Section 12 Hardware and Operating System
12.1 Introduction
This chapter provides information and guidance that aims to help users choose computer hardware that will suit their modelling needs. TUFLOW Classic and HPC utilise distinctly different solution schemes, and likewise have different requirements with regard to the choice of computer hardware. Descriptions for a number of hardware related commands and options that are specific to HPC are provided in Section 12.8.
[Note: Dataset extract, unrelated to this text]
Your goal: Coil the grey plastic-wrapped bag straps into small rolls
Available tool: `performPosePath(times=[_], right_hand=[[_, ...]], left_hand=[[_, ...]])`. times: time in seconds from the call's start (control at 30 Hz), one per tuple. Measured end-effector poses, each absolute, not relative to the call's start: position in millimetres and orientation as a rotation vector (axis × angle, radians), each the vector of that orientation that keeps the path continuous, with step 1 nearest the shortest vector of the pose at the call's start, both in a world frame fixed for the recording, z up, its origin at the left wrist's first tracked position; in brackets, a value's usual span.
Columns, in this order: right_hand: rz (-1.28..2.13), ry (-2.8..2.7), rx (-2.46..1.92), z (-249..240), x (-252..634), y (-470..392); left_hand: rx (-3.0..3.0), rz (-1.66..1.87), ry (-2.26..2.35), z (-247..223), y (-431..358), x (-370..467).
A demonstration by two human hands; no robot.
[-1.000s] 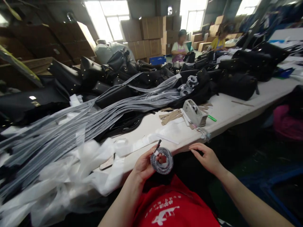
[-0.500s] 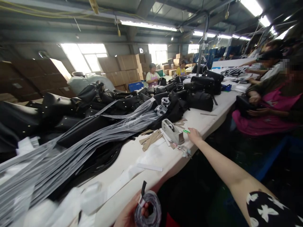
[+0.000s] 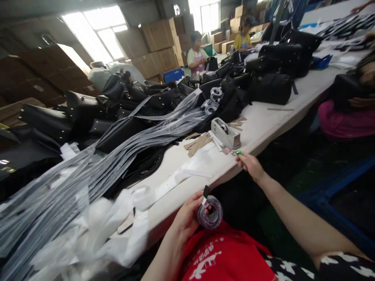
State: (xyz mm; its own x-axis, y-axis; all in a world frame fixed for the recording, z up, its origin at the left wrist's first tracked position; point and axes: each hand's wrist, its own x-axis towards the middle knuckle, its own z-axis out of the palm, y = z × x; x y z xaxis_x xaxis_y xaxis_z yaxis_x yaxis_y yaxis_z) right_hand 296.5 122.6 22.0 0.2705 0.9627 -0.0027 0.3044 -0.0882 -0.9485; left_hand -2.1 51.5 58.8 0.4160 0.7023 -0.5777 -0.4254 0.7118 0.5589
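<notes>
My left hand (image 3: 191, 210) is closed on a coiled strap (image 3: 216, 218) wrapped in clear plastic, held in front of a red apron. A black end (image 3: 206, 191) and a white band stick out at the top of the coil. At the table's front edge, my right hand (image 3: 251, 166) pinches a small green item (image 3: 239, 153) whose kind I cannot make out. Just beyond it stands a grey tape dispenser (image 3: 230, 134). Brown card strips (image 3: 199, 143) lie left of the dispenser.
Long plastic-sleeved straps (image 3: 137, 144) stretch across the pale table (image 3: 225, 173). Black bags (image 3: 271, 88) are piled behind them. Crumpled white sheeting (image 3: 117, 218) lies at the near left. Two more coils (image 3: 211, 106) rest on the straps. Several people work nearby.
The view has tipped downward. My left hand has lifted the coil up and to the right. My right hand has drawn back slightly from beside the dispenser, still holding the green item.
</notes>
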Motion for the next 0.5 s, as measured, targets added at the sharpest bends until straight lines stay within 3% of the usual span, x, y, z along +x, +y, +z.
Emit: performPosePath(times=[0.13,0.5], right_hand=[[1.276,-1.237,-1.354,24.9,227.6,53.3],[1.417,-1.154,-1.355,12.4,185.9,29.0]], left_hand=[[0.413,0.694,0.889,55.7,49.2,11.8],[0.442,0.7,0.888,55.0,31.9,11.2]])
Additional material on performance/benchmarking and hardware selection advice can be found on the TUFLOW Wiki:
12.2 Operating Systems
TUFLOW Classic and HPC are only available as 64-bit binaries for 64-bit Microsoft Windows operating systems. Unix/Linux and Mac operating systems are not currently supported. While TUFLOW Classic and HPC may run on older versions of Windows, support is only available for Windows 10 and later, and Windows Server 2016 and later.
12.3 TUFLOW Classic
TUFLOW Classic uses the ADI (alternating direction implicit (Stelling, 1984)) finite difference scheme that has been further refined by Syme (1991). For further details on the TUFLOW Classic solution scheme refer to Section 1.1.1. It is a highly efficient scheme, but is difficult to parallelise to use multiple threads. As such it runs on a single core of the main CPU (central processing unit). General hardware advice for TUFLOW Classic is summarised below:
- As all modern CPUs have multiple cores, it is possible to run more than one model at a time on the computer, provided the user has access to sufficient licences.
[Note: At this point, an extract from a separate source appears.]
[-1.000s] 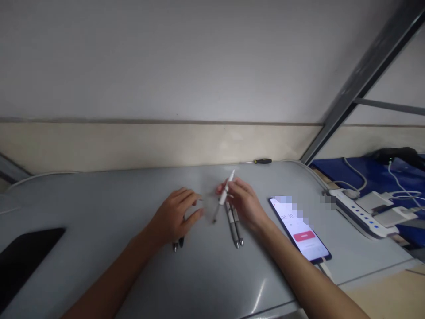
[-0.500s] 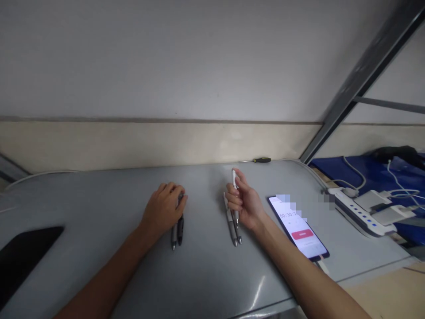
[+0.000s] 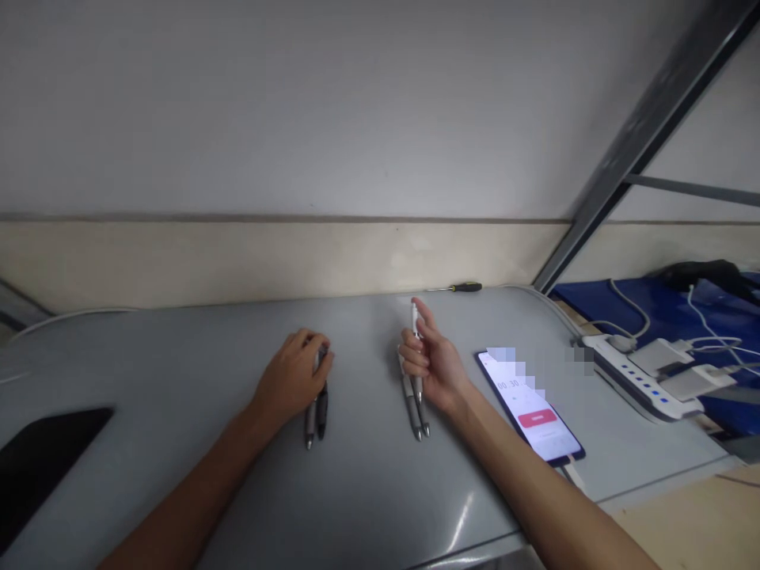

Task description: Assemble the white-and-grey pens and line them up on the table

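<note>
The left hand (image 3: 290,374) and the right hand (image 3: 440,364) are bare; the left forearm (image 3: 202,479) and right forearm (image 3: 528,471), also bare, become narrower toward them.

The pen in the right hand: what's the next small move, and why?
Perhaps the right hand should press its thumb on the white top of the held pen: the other fingers curl around it, and the thumb reaches up beside that end. Whether it clicks, I can't tell.

the head camera looks forward-down across a desk (image 3: 190,368).
</note>
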Motion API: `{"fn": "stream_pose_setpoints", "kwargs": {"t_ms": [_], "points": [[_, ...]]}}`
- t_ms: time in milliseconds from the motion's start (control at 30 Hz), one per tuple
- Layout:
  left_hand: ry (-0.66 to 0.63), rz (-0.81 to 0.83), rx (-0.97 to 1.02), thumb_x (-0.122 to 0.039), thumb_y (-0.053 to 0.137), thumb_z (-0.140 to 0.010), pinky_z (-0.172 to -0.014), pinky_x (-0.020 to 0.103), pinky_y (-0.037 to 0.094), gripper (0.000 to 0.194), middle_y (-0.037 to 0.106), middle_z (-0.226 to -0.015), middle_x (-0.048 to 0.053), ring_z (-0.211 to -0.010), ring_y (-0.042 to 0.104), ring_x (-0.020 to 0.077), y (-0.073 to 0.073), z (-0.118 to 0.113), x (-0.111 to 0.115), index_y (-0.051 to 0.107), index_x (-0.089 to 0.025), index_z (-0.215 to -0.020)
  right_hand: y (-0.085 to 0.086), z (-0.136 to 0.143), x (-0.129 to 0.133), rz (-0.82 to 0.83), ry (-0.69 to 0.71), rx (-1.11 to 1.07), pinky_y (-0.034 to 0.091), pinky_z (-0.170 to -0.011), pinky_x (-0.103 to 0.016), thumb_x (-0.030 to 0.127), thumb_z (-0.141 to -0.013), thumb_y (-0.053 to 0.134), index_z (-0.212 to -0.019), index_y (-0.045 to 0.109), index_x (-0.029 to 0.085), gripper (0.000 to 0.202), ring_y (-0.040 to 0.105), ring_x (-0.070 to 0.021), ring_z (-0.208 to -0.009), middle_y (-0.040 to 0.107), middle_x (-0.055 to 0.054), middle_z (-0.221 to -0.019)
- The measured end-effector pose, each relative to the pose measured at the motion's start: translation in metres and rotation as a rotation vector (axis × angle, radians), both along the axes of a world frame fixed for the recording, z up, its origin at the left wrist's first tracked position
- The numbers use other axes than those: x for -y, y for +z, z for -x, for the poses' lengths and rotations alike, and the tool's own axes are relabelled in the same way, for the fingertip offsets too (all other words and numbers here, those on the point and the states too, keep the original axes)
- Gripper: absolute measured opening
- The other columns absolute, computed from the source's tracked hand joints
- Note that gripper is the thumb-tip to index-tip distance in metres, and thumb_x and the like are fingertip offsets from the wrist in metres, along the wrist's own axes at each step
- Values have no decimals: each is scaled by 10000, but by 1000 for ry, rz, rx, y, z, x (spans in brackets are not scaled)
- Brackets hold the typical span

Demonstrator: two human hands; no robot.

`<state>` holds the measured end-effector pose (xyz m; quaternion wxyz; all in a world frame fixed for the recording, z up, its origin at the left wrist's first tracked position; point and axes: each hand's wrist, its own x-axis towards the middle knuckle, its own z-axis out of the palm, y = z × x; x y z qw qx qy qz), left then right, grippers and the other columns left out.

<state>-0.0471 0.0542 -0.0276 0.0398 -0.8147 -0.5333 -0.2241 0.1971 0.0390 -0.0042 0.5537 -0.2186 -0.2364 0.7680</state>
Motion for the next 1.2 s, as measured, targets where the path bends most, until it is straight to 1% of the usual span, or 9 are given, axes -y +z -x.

- If running only one model at a time, the primary factor for model speed is the single core computational capability of the CPU. Generally this is mostly driven by the CPU clock speed - a CPU with fewer cores but a higher clock speed will likely provide better performance than one with many cores and a lower clock speed. CPU type and architecture do also play a role in single core performance. For more information refer to the subsection on performance proxies. When running models with Classic, having a dual socket mainboard will be of little benefit if running just one model at a time. Dual socket mainboards are capable of holding two CPUs, doubling the total number of CPU cores available (e.g. 2 x 16 core CPUs), these are primarily found in server setups.
- If running multiple models simultaneously, the memory bandwidth between CPUs and the mainboard RAM is quite important, in which case a dual CPU mainboard will usually offer better performance than a single CPU mainboard. Further, running multiple models simultaneously will also require increased CPU RAM, which again typically favours a dual CPU mainboard.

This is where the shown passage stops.